Part of Austin hoped that he would never go back to Earth.
"Alright, I have some good news. And some bad news. And some ambiguous news," Ship said a couple of hours later. Austin and Blue had put on fresh clothes and were sitting in the observation lounge, looking at the eerie green nebula outside the window.
"Hatchery teacher say, 'Always start with open toughest clam.'" Blue blinked at Austin's confused expression. "Is poor translation... Bad news first?"
"Hmph. It actually makes more sense if I give the good news first," Ship said obstinately.
"Can you just tell us already?" Austin asked, rolling his eyes.
"The good news is that I was able to triangulate from known pulsars, enough to know where we are. The bad news is that we're on the wrong side of the galaxy, a long way from Concord space, and I don't have jump maps to get us home."

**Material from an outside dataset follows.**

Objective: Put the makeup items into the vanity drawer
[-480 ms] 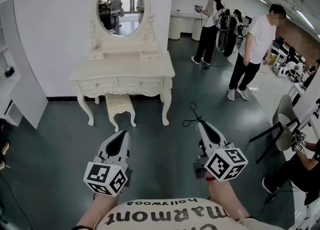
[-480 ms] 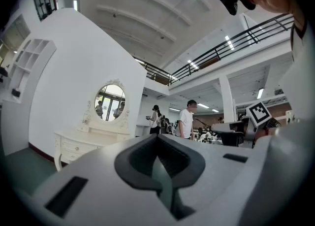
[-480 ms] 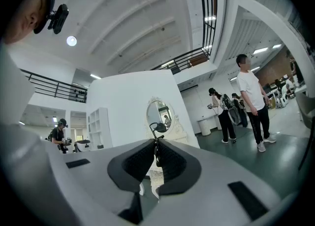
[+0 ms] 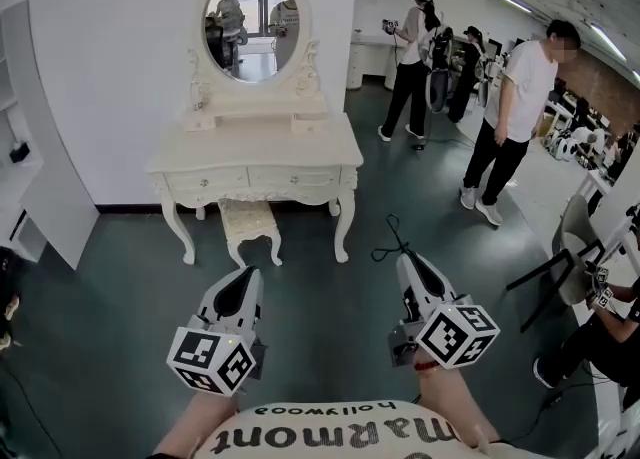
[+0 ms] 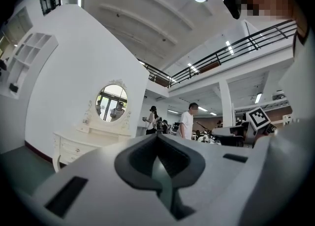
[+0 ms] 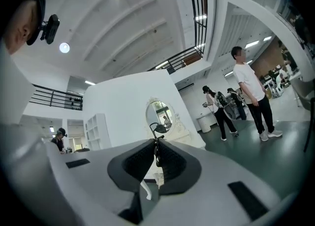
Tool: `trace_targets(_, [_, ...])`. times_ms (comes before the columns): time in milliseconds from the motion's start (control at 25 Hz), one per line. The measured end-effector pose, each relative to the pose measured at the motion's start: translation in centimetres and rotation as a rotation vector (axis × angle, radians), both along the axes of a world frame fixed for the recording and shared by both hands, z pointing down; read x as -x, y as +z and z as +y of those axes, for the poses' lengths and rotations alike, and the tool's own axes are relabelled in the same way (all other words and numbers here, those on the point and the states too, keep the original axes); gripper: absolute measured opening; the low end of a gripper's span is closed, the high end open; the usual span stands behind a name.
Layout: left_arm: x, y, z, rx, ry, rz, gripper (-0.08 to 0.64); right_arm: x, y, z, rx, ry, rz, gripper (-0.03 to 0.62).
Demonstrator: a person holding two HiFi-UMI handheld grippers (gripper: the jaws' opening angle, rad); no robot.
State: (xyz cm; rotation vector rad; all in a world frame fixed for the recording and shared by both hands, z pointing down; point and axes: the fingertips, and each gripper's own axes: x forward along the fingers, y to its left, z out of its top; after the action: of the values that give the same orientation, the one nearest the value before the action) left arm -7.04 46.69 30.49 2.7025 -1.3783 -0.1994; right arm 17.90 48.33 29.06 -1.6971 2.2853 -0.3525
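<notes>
A white vanity (image 4: 255,155) with an oval mirror (image 4: 255,25) stands against the wall ahead, its two front drawers (image 4: 207,180) shut. My right gripper (image 4: 403,259) is shut on a thin black makeup tool (image 4: 390,235) whose wire loops stick out past the tips. In the right gripper view the black makeup tool (image 6: 156,134) pokes up between the closed pads, with the mirror (image 6: 158,114) behind it. My left gripper (image 4: 245,275) is shut and holds nothing. In the left gripper view the vanity (image 5: 74,144) shows low on the left. Both grippers hover over the floor, short of the vanity.
A small white stool (image 4: 248,219) sits under the vanity. A white shelf panel (image 4: 40,167) leans at the left. Two people (image 4: 413,57) (image 4: 515,117) stand to the right rear. A chair (image 4: 570,257) and a seated person (image 4: 610,317) are at the right edge.
The vanity looks slightly larger and nearer, so I have moved a little towards it. Both grippers keep their pose, the right one still holding the black tool.
</notes>
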Motion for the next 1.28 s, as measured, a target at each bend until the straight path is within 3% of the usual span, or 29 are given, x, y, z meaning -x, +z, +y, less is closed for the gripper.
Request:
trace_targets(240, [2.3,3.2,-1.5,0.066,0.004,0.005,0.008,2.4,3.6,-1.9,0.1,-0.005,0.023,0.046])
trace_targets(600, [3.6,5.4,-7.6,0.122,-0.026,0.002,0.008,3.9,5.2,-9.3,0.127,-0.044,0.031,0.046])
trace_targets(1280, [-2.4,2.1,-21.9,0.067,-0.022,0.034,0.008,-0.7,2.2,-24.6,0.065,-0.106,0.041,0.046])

The surface of the conference table in the observation lounge lit up, displaying a diagram of the galaxy. A smallish area in the middle of one of the spiral arms was lit up, presumably Concord space, with the Earth somewhere nearby. A red blinking spot lit up on the far edge of another spiral arm.
"Hey, how do you travel through space, anyway?" Austin asked.
"You don't have the physics fundamentals, you still explode hydrocarbons to push wheeled vehicles around."
"Right, the caveman couldn't possibly understand. Do you make artificial wormholes or something? Could I explain it by poking a straw through a piece of paper?"
Ship generated a close digital approximation of a sigh. "Okay, fine. Close enough. The point is, I can only jump a limited distance at a time. I could get from here to home in about 10 jumps, but only if I had detailed stellar survey maps. We got lucky when your crypto virus made me make a random jump. I could have ended up in a star's gravity well, or embedded in the side of an asteroid, or something."
"So, what do?" Blue asked.
"That leads to the ambiguous news. While I was surveying for pulsars, I observed an object nearby. It's definitely artificial, a station or probe or ship. Maybe there's someone or something we can communicate with. Maybe there's a computer system I can connect to, and acquire local star maps. Or maybe it's a berserker probe, and it will atomize us as soon as it detects us."
"Wait, is that like a serious risk?" Austin asked, alarm creeping into his voice.
"Meh, probably not. If a hostile species wanted to send out self-replicating berserker probes to scour the galaxy of life, it would have happened millennia ago, and none of us would be here to worry about it. Of course, there's a first time for everything..."
"You are so reassuring," Austin said sarcastically. "But do we really have a choice?"
"Of course we have a choice. I've got printer feedstock to make food for you for at least five years. My power source will last at least a century. Longer, once I turn off the life support after you expire."
"Blue enjoys time with Austin, but not wish to live on Ship until starve to death."
"Same. Okay, let's go check out the artificial thingy."
Ship approached the object carefully, extending its sensors tentatively, fearful of triggering an aggressive response.
Austin and Blue watched with a mix of curiosity and trepidation from the observation deck as they object came into view.
"Fascinating," said Ship. "It's an amalgamation of synthetic and organic building materials. It has what looks like a sub-light ion engine, nothing surprising there. But discrete sections appear to be grown rather than built."
"Half of that ship looks like a tree," Austin observed.